Mossoró de fato não é Curitiba, no entanto, não é a quantidade de moradores que define o processo de evolução governamental, mas, sim, o próprio corpo administrativo e suas ações.
“Eu acho que a Prefeitura não tem que copiar Curitiba, ela tem que atender às necessidades da cidade que é colocar mais ônibus para circular, e fazer manutenção das ruas para que os ônibus façam o seu trabalho sem muitos prejuízos”, analisa o motorista Francisco Cleder.
A sensação de abandono, vinculada à violência: Sobre o descaso em que se encontram os ônibus em Mossoró, o motorista Antônio Leal de Moura falou que as empresas precisam do apoio da Prefeitura e que é preciso fiscalizar os táxis clandestinos e os táxis-lotação, estes são um dos maiores problemas identificados, para que haja uma melhoria no transporte coletivo.

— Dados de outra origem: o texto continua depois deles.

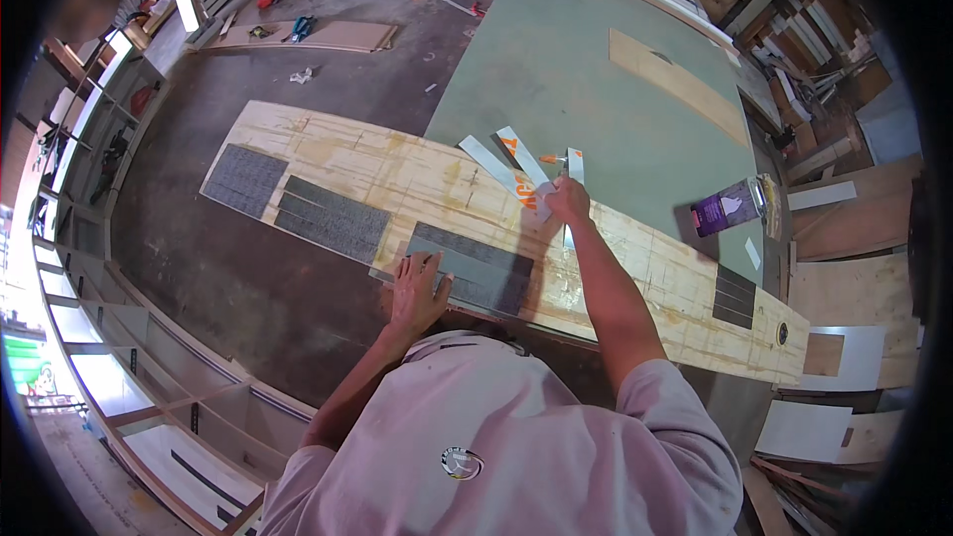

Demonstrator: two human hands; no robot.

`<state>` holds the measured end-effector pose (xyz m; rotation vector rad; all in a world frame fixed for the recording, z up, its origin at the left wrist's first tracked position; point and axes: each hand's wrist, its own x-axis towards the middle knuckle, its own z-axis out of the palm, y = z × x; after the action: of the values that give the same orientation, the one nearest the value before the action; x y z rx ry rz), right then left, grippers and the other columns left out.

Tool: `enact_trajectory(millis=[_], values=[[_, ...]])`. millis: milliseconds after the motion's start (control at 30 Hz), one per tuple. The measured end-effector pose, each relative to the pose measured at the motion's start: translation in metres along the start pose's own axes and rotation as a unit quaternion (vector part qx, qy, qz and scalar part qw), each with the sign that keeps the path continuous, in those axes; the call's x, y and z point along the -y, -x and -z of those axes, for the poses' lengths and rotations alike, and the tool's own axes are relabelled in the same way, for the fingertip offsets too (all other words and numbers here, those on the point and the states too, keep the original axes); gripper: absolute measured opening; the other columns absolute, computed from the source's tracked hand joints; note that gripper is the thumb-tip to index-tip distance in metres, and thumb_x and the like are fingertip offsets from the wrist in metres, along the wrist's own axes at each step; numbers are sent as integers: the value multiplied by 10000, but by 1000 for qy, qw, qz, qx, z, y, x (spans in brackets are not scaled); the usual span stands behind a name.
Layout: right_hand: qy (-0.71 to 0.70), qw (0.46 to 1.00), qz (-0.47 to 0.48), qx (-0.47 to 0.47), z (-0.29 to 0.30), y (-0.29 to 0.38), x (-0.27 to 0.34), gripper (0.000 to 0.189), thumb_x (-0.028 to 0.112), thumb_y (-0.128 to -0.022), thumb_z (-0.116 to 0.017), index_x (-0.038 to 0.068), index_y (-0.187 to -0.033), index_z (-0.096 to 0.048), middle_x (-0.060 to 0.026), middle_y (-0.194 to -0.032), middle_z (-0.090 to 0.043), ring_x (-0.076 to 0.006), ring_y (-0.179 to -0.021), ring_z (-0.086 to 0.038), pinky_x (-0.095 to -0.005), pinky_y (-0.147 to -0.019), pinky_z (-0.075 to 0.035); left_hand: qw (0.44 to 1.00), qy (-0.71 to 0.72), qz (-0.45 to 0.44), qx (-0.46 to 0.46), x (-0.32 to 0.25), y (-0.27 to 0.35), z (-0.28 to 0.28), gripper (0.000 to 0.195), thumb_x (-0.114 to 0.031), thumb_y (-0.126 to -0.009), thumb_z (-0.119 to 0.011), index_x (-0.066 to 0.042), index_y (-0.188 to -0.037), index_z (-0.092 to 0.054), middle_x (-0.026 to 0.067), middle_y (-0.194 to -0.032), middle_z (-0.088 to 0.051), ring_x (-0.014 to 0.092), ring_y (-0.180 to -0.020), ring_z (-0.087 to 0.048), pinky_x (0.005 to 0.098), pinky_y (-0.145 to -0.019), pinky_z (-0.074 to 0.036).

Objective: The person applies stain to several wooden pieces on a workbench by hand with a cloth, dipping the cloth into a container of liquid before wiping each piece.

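Note:
My left hand (418,290) rests with fingers spread on a smooth grey strip (465,272), which lies across a dark grey rectangular sheet (502,257) on a long plywood board (417,171). My right hand (568,201) reaches over the board's far edge, its fingers closed at a white strip (525,156) with orange printing. Another printed white strip (488,161) fans out to its left, and a third strip (575,161) passes under the hand. Just beyond my fingers is a small orange-tipped item (551,158), partly hidden.
The board overlaps a green-topped table (536,67) holding a purple-labelled can (726,208) and a loose plywood piece (677,85). More dark sheets (333,218) lie along the board. A wooden shelf frame (216,402) stands at left; offcuts (819,22) are piled at right.

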<state>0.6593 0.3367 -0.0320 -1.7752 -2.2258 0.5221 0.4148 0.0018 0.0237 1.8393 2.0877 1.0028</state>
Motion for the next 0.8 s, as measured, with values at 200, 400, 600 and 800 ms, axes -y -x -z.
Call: enact_trajectory(millis=[200,400,600,800], values=[[19,998,22,-47,0,14,13,340,229,-796,-761,61,-1089,-716,-200,-1095,-715,-381,-1056,-714,-500,-914,-575,998,47,-23,-27,-5,-4,18,401,-154,-909,-744,-1,-1272,-671,182,-1193,-625,378,-1124,-611,484,-985,-472],[-32,996,-58,-64,-8,1,3,388,232,-690,-815,122,-1049,-717,-188,-1016,-741,-359,-1006,-730,-460,-862,-579,996,84,-3,-41,-13,-2,44,354,-113,-894,-754,3,-1222,-689,187,-1170,-650,385,-1079,-650,473,-934,-513],[6,998,-48,34,8,-9,10,462,234,-722,-816,34,-1126,-714,-217,-1117,-751,-385,-1013,-737,-469,-873,-596,990,113,73,-47,4,21,60,306,-116,-922,-743,15,-1194,-699,196,-1167,-657,397,-1051,-669,470,-902,-538],[-49,997,25,61,22,-4,7,328,261,-721,-891,34,-898,-733,-122,-873,-758,-268,-848,-737,-391,-770,-566,982,132,111,-74,20,32,68,267,-103,-939,-723,16,-1178,-712,198,-1123,-666,390,-984,-691,444,-842,-558]])
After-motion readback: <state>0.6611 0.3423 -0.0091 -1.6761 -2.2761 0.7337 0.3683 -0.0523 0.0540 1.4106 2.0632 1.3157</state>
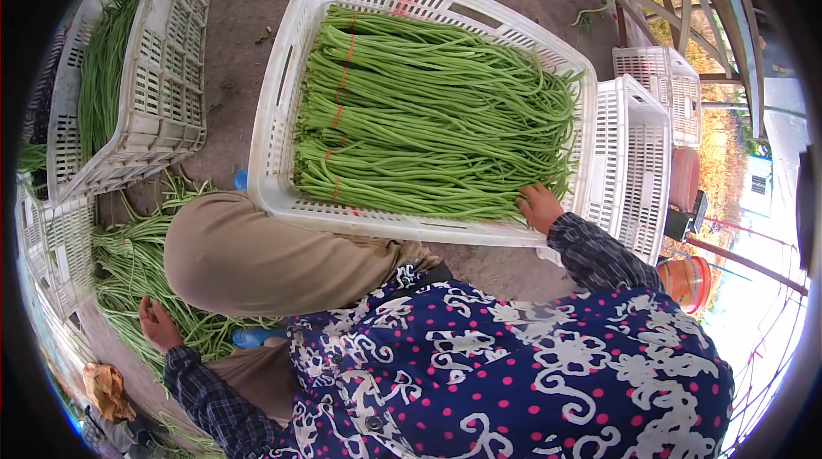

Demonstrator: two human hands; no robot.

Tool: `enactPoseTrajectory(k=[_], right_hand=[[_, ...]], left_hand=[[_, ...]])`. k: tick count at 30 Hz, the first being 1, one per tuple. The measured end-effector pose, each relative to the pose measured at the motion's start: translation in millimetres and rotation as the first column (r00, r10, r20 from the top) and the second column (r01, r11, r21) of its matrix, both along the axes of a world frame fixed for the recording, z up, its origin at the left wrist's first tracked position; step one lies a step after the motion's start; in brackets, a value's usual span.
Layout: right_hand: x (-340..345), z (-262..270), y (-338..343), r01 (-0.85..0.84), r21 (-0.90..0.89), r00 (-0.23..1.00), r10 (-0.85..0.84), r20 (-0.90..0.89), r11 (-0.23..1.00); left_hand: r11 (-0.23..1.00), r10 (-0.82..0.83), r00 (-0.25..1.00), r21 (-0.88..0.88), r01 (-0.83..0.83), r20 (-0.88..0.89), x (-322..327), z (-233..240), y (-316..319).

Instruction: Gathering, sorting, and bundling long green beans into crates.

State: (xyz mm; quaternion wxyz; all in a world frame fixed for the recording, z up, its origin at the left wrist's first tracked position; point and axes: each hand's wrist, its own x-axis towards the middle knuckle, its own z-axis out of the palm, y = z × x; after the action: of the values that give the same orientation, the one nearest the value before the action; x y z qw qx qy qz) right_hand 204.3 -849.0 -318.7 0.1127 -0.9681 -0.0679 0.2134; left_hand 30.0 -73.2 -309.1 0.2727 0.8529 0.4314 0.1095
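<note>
A white plastic crate (270,138) stands beside me, holding several bundles of green yard-long beans (424,112). The bundles lie side by side, bound near one end with red bands (341,83). At the loose ends, by the crate's near corner, my right hand (539,207) rests its fingers on the beans; whether it grips any is unclear. My left hand (160,325) hovers over or at the edge of a pile of loose long beans (131,273) on the ground, fingers parted and nothing visible in them. My bent knee (225,253) covers part of that pile.
Another white crate (170,61) with long beans stands at the upper left, near a further crate (54,260). More white crates (642,157) sit at the right, with an orange bucket (684,282) and a wooden frame (684,3). A brown bag (106,391) lies lower left.
</note>
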Motion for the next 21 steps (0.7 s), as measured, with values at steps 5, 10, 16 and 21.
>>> enactPoseTrajectory(k=[5,10,16,21], right_hand=[[14.0,23.0,-14.2,-0.192,-0.257,0.978,0.205,0.023,0.947],[3.1,36.4,-7.6,-0.369,-0.422,0.926,0.369,-0.087,0.828],[56.6,43.8,42.0,-0.493,-0.469,0.695,0.007,-0.719,0.733],[89.8,58.9,125.4,-0.408,-0.045,0.906,0.411,0.100,0.912]], left_hand=[[0.998,-0.051,0.995,-0.030,0.053,0.085,-3.9,-6.6,4.6],[0.998,-0.058,0.998,0.035,0.058,0.005,-4.6,-3.0,-0.8],[0.996,-0.053,0.999,0.065,0.053,0.000,-6.3,1.7,-4.6],[0.996,0.012,0.999,0.082,-0.015,0.049,-8.8,23.6,-18.6]])
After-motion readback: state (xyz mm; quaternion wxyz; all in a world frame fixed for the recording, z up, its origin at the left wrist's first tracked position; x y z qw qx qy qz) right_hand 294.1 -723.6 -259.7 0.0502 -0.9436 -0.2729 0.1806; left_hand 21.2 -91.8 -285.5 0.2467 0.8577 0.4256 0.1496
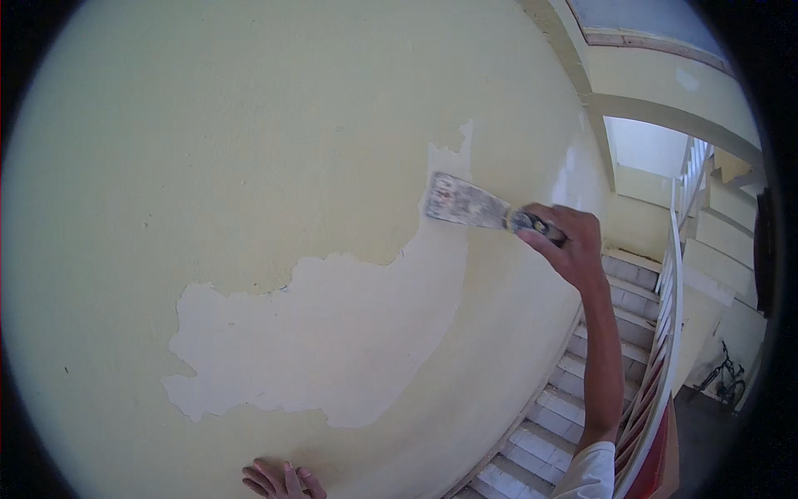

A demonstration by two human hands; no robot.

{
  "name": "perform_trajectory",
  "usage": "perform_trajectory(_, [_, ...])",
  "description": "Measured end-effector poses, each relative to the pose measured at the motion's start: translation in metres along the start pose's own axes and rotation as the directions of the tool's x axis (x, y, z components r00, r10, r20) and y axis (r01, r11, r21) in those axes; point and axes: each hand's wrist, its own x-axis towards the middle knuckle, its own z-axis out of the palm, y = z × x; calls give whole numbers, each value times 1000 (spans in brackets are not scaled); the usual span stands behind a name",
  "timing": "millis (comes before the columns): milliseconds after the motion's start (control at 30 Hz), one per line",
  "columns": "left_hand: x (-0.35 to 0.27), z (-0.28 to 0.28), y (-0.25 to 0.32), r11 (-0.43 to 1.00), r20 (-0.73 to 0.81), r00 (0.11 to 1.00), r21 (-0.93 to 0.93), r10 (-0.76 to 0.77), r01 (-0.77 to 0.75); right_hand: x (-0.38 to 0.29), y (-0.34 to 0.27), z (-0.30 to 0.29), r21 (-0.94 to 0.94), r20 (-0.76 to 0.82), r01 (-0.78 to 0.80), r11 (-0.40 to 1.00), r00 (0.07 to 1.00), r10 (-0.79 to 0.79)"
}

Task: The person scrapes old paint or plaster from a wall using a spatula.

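My right hand (570, 240) grips the dark handle of a putty knife (471, 203), its wide metal blade smeared with pale residue. The blade's end lies over the left edge of a bare whitish patch (374, 324), where the yellow paint is gone from the wall (249, 156). Ragged paint edges run along the patch's top and lower left; a narrow strip of it extends upward above the blade. At the bottom of the view my left hand (283, 479) is against the painted wall below the patch, fingers spread and holding nothing. Its wrist is out of view.
Tiled stairs (548, 411) run along the wall on the right. A white metal railing (670, 312) borders them, with a red panel (651, 465) near its lower end. A bicycle (723, 377) stands on the floor beyond. Overhead at upper right is a beam (673, 109).
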Motion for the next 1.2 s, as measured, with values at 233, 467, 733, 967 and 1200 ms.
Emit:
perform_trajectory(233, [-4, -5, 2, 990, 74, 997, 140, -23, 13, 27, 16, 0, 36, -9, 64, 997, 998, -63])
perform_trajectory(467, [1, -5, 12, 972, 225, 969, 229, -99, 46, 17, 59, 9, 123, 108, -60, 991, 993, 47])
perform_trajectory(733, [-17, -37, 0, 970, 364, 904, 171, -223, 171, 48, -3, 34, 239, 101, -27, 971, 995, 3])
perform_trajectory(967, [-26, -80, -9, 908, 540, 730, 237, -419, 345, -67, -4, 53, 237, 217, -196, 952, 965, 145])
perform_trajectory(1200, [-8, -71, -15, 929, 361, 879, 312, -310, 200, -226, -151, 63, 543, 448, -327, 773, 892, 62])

“Empresário nenhum vai aguentar ficar aqui em Mossoró porque não dá para cobrir os custos, transporte coletivo só trabalha no vermelho por conta disso. O governo público abandonou o transporte coletivo de Mossoró, eles não têm respeito pelo usuário”, disse indignado.
Experiente, também deu sua opinião para as melhorias do serviço: “Tirar os táxis clandestinos, que são mais de três mil, e os mototáxis que dão mais de quatro mil, aí poderia melhorar a situação de transporte coletivo, se o prefeito não tomar as providências, os empresários vão abandonar Mossoró, porque não há condições de trabalhar com o transporte público”, ponderou.
A violência também é um ponto bastante discutível, principalmente para quem utiliza ônibus à noite. Em agosto do ano passado, foram registradas quatro ocorrências de roubos no transporte público. Quando perguntado sobre alguma situação que envolvia assalto, Antônio Leal disse que nunca ocorreu com ele. “Tenho mais de oito anos de estrada e nunca fui assaltado, mas já aconteceu com colegas meus. Aqui na cidade tem muito vandalismo”, afirmou.
Para a demanda da cidade, constam apenas 18 ônibus, porém quinze estão em circulação. Número pequeno para transportar cerca de 300 mil habitantes em Mossoró. Isso gera um caos no trânsito, que já possui cerca de 42.761 motos, 12.938 motonetas e os carros que representam uma frota de 47.109 unidades por pessoa no município. “Não há transporte para a demanda, porque falta condições para as empresas manterem as linhas de ônibus efetivas. Sinto falta das linhas que foram fechadas, penso nos idosos daquela região”, lembra.
O motorista Francisco Cleder falou que as condições de trabalho estão precárias, o salário está defasado, mesmo assim tentam cumprir as metas estipuladas, mas como não há um número de ônibus para suprir a demanda da cidade, dependendo do horário, os ônibus podem estar superlotados. Ambos disseram que fazem de tudo para não deixar de transportar ninguém.